America’s power and worldwide influence depend largely on its military capacity to protect sea routes, support its allies and maintain regional balances. To accomplish this role over the past decade, America has reduced social services and expanded military capabilities to a far greater extent than has Europe. The old continent, on the other hand, built an over-the-top wealth-redistribution system while cutting back on military outlays, trusting that U.S. security policy would pull everyone else’s chestnuts out of the fire as it did in the Balkans.
Both sides of the Atlantic must now find a new balance. In view of a crumbling American infrastructure and an enormous accumulation of debt, Americans no longer understand why they must pay 75 percent of NATO’s costs and supply the majority of troops to foreign lands when Europe has a larger population.

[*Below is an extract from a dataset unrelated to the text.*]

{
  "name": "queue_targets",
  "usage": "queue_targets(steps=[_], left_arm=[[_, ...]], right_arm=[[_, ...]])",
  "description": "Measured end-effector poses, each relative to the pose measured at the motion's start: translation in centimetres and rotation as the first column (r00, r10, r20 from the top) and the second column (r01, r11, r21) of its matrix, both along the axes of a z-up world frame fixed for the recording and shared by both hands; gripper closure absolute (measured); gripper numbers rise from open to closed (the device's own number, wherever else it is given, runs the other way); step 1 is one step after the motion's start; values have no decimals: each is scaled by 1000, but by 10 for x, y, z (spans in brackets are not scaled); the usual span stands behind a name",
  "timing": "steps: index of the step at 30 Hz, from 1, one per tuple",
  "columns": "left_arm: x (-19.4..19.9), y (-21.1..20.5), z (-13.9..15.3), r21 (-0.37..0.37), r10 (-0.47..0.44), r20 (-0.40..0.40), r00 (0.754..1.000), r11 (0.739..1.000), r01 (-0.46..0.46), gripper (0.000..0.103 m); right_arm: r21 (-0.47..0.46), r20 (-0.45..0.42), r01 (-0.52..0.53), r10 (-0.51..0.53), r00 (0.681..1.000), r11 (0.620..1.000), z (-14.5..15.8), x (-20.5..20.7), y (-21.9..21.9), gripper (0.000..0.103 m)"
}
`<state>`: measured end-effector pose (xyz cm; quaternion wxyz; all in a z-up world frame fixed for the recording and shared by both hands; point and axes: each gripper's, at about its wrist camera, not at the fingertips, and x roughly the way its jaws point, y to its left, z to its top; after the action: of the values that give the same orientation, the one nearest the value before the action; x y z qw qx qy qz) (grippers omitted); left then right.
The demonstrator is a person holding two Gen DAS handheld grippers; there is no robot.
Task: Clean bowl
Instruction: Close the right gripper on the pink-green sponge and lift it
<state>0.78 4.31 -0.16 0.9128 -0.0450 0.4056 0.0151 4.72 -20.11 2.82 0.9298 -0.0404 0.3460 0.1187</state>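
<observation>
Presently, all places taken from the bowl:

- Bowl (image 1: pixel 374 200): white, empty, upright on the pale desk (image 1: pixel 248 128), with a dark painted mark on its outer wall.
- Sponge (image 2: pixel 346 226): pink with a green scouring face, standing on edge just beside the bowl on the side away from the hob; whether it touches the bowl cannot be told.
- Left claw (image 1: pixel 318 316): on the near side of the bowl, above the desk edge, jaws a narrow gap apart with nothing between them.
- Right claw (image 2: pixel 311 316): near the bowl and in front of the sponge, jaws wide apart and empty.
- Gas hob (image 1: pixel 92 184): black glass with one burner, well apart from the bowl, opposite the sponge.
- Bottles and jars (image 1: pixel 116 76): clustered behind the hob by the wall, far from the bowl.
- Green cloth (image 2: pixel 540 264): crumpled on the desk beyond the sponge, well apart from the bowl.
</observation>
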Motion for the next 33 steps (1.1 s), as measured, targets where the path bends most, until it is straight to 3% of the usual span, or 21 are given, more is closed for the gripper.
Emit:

The Libyan mission emphatically emphasized that imbalance once again. The European nations with the most ambitious foreign policies, i.e. France and Great Britain, have already reached the limit of their capabilities and are running out of ammunition after just a few months against a far weaker enemy. The current Europe is only able to fight its own battles on a limited scale — and that will have to change.
In the heyday of trans-Atlantic wrangling over the Iraq war, France’s President Chirac and Germany’s Chancellor Schröder wanted a multipolar world with a less powerful United States. As the old saying goes, “Be careful what you wish for.” A world in which American oversight influence is on the decline will be a far less friendly place. And it will be a place where Europe will have to either pay a steeper price to protect its interests or risk a precipitous decline and relegation to insignificance.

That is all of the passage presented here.